Experience of the new tradition

In England and America up to World War II the converts to Catholicism played an important role in intellectual leadership in the Church. Among them we find names such as John Henry Newman, Orestes Brownson, G.K. Chesterton, Graham Green, Evelyn Waugh, Dorothy Day, Thomas Merton, Marshall McLughan, Richard Simpson and others. At that time it seemed almost contradictory to claim that one could be “a Catholic intellectual”, since these two things were thought not to mix. These people stated differently, and they proved it. Their work in the areas of science, history,

literature and philosophy proved largely that Catholicism is an intellectually liberating power, and not restrictive and negatively forceful even though it has a dogmatic style and a hierarchical structure.
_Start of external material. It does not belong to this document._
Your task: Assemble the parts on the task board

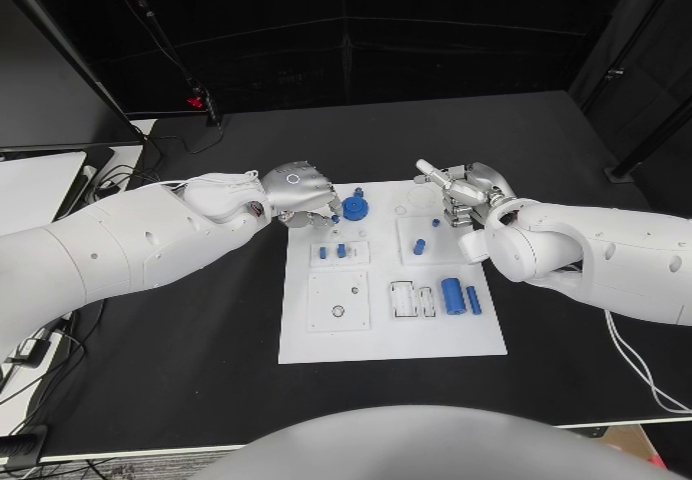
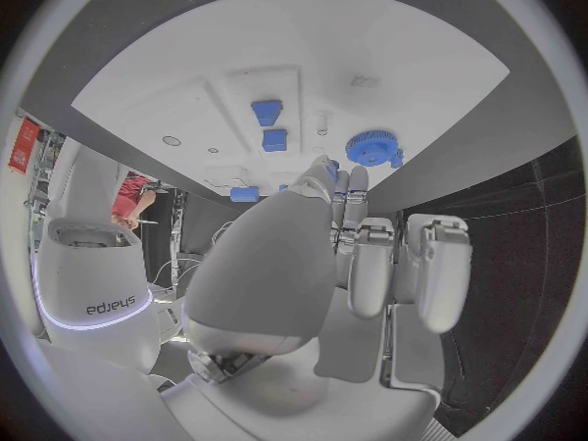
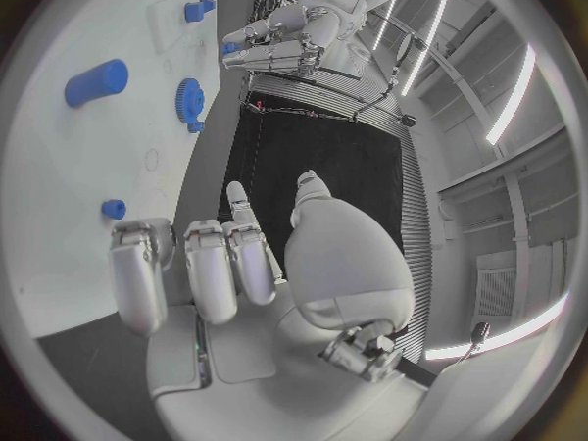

They started the enormous work of research and interpretation of Catholic history trying to prove its great value. They established a new tradition, by directing their intellectual efforts to establishing a degree of credibility for the Catholic Church beyond its own circles.

In more recent history too, we have to mention the four hundred Anglican priests from England and the large number of their followers who converted to the Catholic religion in 1993. English politicians, Anne Widecombe and John Gummer, were among them. One of the reasons for the shift was the ruling of the Anglican Church allowing women to take Holy Orders. What’s interesting is its similarity to the cause of the breakaway of the Anglican Church in the time of Henry VIII.